L'augmentation relative de la conductivité thermique du LHC est moins importante. Cependant il
réduit le volume d'air emprisonné, ce qui contribue à diminuer la conductivité thermique. En
effet, les mesures des données montrent une légère augmentation de la conductivité thermique,
mais elle est nettement moins sensible que l'amélioration de la résistance mécanique. Ce
procédé constitue donc une voie intéressante pour développer l'utilisation de tels matériaux.

– La conductivité thermique augmente avec la densité sèche apparente du LHC.


Les mesures montrent que nos résultats sont cohérents avec ceux trouvés dans la littérature.
Béton à la chaux et au chanvre 559

– Le choix du liant à base de chaux est un paramètre clé car il a une grande
influence sur la résistance mécanique et quasiment aucune influence sur la conductivité
thermique du LHC produit, pour une même conception de mélange.

– Les propriétés anisotropes du LHC compacté induisent une baisse axiale (ou verticale)
conductivité thermique. Dans la direction perpendiculaire de compactage, la conductivité thermique
peut être 50 % plus élevée pour une densité sèche apparente donnée.

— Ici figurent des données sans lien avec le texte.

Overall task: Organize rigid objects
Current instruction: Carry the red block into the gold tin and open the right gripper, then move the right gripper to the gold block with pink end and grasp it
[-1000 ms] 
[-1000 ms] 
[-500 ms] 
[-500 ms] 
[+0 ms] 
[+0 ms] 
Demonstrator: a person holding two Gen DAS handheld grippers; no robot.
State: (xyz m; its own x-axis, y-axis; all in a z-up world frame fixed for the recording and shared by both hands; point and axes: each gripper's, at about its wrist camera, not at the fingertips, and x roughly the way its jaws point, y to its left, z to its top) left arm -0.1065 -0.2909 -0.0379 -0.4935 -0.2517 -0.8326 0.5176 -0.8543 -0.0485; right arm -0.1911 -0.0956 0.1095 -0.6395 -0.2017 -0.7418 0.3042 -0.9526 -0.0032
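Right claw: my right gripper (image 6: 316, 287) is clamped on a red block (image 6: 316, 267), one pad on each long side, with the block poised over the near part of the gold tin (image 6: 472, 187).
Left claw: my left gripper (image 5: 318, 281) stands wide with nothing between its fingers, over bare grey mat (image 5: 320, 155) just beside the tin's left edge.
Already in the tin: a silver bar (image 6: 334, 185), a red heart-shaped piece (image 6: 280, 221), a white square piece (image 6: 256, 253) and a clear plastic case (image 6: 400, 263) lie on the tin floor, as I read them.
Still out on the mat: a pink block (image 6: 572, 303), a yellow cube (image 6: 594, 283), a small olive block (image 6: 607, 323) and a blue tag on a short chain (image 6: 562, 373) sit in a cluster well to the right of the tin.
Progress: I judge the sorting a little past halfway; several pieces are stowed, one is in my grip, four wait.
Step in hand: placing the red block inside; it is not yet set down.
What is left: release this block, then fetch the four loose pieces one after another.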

– En raison du frottement du matériau le long de la surface intérieure du moule cylindrique


lors du compactage, la densité sèche apparente est toujours légèrement plus élevée près du
piston dans la partie supérieure de l'éprouvette que dans la partie inférieure.

Les résultats présentés, dans le cas d'un procédé de coulée donné, montrent que le LHC peut encore
être amélioré de plusieurs manières et qu'il a un grand potentiel.